Nabila diam- diam menatap wajah Nathan yang sedang tertidur pulas. Wajah yang polos dan seolah tanpa cela. Luka memar di wajahnya tak mengurangi ketampanannya. Alis yang tebal. Hidung yang mancung dan bibir tipis berwarna pink cerah. Membuat siapa saja yang memandang tidak bosan. Semakin dipandang semakin ingin melihatnya lebih dekat.


Tanpa sadar, tangan Nabila membelai lembut pipi mulus itu. " Entah bagaimana Tuhan menciptakanmu begitu indah." Gumam Nabila mengagumi ketampanan Nathan.

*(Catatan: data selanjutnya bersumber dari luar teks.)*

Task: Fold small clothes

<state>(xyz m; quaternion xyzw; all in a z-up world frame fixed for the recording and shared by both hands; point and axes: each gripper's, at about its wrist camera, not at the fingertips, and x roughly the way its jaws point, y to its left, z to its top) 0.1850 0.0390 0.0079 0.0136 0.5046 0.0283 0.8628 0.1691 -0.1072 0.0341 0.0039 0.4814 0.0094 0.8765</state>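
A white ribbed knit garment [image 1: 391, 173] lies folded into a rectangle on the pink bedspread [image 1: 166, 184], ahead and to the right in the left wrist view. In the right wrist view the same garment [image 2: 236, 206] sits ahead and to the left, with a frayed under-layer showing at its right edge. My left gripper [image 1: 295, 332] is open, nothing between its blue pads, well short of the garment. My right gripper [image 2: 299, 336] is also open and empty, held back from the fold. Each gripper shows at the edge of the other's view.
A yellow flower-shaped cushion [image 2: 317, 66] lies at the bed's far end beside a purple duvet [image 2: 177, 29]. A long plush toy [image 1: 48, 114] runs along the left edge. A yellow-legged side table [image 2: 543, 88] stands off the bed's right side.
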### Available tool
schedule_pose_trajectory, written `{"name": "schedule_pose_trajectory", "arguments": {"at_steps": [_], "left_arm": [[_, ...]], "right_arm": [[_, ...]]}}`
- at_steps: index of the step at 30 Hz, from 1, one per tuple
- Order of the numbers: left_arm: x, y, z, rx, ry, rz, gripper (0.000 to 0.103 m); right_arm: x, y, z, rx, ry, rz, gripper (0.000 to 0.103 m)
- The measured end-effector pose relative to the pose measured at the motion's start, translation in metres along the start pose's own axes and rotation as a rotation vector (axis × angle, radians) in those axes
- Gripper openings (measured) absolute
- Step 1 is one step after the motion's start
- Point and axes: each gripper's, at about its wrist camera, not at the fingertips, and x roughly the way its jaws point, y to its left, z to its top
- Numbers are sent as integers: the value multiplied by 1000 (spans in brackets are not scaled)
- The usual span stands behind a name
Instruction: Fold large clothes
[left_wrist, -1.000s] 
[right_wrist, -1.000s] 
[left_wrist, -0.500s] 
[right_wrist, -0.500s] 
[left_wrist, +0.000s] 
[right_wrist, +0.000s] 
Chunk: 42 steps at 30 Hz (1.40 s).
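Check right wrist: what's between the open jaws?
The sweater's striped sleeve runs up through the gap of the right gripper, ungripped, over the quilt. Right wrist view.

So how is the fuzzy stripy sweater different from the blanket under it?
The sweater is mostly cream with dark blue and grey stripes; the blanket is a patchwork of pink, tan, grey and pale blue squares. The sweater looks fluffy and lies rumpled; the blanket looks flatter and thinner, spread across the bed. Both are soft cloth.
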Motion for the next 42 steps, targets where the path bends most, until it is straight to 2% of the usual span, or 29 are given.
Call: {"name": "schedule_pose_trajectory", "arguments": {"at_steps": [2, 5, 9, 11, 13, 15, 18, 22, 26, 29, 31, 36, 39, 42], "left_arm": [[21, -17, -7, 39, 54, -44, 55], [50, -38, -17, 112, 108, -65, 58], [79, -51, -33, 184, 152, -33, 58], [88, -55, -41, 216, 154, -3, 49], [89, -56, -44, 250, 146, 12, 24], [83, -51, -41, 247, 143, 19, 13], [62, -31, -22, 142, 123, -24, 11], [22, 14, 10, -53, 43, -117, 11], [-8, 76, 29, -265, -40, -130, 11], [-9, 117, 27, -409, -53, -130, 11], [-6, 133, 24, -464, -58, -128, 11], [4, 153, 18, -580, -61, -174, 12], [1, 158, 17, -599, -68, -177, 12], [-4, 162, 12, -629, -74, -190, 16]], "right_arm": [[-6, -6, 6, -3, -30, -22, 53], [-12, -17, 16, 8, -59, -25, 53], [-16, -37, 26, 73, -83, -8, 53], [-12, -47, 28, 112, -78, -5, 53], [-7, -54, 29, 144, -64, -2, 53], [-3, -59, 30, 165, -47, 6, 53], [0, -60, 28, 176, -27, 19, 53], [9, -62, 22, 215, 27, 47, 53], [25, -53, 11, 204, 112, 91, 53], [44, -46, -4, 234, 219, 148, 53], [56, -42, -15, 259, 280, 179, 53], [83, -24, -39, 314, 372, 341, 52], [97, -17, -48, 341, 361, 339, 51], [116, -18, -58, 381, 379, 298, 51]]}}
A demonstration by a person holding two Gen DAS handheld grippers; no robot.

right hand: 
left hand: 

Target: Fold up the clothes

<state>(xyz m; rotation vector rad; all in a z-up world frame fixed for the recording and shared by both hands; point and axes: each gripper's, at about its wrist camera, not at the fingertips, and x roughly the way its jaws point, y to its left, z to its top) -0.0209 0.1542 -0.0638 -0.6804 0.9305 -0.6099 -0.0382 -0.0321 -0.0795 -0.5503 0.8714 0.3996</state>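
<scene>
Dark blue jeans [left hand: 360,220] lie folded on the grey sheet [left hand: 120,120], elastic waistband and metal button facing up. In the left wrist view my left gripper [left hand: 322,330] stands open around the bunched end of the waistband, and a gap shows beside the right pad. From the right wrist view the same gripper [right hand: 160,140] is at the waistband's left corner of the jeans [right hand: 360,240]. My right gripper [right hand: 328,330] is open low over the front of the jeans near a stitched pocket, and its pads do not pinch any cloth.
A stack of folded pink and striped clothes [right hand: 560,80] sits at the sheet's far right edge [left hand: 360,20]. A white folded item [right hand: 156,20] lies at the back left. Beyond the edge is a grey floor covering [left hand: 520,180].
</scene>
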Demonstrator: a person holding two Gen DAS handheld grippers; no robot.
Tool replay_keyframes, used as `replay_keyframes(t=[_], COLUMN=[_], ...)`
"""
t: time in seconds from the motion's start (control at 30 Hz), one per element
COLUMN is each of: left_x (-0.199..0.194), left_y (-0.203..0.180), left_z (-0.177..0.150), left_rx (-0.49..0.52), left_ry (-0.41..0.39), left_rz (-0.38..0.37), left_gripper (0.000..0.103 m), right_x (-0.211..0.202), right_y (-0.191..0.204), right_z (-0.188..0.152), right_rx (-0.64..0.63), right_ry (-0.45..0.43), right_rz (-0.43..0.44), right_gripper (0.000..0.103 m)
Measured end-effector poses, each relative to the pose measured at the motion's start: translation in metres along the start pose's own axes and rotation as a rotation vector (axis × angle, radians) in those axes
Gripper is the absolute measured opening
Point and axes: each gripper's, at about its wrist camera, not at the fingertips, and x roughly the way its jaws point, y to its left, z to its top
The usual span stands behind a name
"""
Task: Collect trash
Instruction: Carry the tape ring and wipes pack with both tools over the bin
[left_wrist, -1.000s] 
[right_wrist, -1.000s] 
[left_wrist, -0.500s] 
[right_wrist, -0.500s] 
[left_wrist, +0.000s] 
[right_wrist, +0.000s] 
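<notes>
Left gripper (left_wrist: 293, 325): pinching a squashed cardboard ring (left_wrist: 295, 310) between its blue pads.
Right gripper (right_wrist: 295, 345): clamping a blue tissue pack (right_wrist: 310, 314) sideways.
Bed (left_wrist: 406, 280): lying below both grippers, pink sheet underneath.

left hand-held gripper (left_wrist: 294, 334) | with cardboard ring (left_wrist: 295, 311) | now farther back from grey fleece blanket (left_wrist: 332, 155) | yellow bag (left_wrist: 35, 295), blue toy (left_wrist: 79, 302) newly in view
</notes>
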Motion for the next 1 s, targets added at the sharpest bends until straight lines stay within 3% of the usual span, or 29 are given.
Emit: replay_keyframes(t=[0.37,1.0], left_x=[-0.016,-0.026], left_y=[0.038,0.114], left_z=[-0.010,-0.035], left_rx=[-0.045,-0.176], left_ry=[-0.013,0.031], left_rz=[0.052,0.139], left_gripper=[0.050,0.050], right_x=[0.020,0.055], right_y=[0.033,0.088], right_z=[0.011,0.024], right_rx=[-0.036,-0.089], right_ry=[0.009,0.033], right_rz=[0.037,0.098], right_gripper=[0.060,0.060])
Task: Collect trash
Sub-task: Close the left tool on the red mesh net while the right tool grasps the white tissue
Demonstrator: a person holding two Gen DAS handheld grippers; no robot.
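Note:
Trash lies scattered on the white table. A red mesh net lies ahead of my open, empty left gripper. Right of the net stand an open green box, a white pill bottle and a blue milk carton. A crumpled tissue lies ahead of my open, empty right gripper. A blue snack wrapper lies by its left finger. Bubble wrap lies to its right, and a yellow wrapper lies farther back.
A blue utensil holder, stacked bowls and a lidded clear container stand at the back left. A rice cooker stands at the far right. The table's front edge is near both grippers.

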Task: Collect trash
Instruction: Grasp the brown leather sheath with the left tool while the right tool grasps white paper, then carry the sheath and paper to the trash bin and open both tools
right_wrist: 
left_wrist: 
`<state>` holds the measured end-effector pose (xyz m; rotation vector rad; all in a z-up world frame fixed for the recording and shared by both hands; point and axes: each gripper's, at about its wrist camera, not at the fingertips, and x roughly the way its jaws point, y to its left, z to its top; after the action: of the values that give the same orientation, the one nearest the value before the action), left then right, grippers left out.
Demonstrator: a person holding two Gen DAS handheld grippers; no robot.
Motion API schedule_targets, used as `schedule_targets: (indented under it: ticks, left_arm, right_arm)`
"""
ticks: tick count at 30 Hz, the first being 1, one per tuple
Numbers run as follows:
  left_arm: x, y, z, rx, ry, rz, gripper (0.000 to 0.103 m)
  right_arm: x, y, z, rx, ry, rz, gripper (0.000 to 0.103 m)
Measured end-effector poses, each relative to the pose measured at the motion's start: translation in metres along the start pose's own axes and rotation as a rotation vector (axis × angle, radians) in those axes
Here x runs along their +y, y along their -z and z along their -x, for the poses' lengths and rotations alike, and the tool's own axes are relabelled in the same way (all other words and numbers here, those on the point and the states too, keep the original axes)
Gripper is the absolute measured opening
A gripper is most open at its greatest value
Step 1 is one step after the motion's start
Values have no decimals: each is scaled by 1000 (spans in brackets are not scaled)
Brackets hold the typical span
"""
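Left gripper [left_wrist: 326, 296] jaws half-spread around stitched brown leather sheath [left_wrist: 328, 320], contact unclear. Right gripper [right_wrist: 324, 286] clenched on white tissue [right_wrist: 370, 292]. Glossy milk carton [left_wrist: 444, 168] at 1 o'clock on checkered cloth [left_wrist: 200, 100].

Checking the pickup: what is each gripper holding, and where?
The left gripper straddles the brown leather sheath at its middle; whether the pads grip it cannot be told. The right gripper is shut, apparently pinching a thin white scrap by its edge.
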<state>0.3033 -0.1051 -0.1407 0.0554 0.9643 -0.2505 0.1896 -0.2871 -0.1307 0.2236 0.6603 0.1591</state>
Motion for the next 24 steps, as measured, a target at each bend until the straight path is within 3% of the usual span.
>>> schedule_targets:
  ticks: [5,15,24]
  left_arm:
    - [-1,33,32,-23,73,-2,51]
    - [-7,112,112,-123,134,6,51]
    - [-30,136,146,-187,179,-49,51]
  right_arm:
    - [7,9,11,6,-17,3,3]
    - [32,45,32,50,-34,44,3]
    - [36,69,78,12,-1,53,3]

Nathan sedikit menggeliat seolah merasakan sentuhan pada wajahnya. Nabila seketika menjauh dan merasa malu pada dirinya sendiri. " Bodoh banget!" Nabila mengutuk dirinya dan memukul keningnya dengan telapak tangan.


Nabila mengambil majalah yang tergeletak di atas meja dan berpura- pura sibuk membaca ketika melihat Nathan perlahan membuka matanya.


" Kapan kamu datang?" Tanya Nathan yang langsung menyadari kehadiran Nabila.


" Sekitar sepuluh menit lalu. Aku lihat kamu tidur sangat nyenyak." Ujar Nabila dan melihat Nathan masih sibuk menggeliatkan badannya.


" Hari ini aku sudah boleh pulangkan?"


" Yap." Jawab Nabila singkat dan kini duduk di kursi samping ranjang Nathan.


" Syukurlah. Aku akan langsung pulang ke rumahku."


" Oke. Nanti aku antar. Aku juga sudah menyuruh anak buahku untuk menjemput ibumu."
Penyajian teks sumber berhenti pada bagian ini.